Your assignment: All lines holding the word "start" in the listing below need to be copied.

#####

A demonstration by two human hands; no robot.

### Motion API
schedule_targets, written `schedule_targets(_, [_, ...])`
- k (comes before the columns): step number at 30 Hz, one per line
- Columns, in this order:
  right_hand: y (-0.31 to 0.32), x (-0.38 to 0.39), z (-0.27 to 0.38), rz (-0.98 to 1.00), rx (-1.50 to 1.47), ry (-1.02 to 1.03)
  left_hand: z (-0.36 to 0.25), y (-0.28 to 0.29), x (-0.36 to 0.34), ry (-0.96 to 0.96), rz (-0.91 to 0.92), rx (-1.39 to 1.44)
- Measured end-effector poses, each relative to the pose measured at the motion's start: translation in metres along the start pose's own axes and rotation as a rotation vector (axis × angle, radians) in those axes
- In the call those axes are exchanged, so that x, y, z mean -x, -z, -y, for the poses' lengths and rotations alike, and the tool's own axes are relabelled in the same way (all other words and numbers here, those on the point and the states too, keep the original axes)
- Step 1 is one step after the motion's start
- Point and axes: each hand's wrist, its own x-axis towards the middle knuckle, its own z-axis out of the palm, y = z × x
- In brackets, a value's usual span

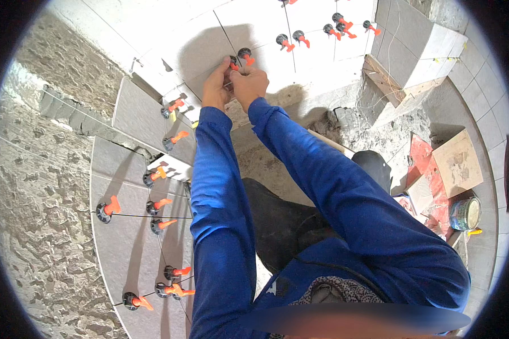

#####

Solved exercise:
- Measured end-effector poses, each relative to the pose measured at the motion's start: translation in metres along the start pose's own axes and rotation as a rotation vector (axis × angle, radians) in those axes
- Step 1 is one step after the motion's start

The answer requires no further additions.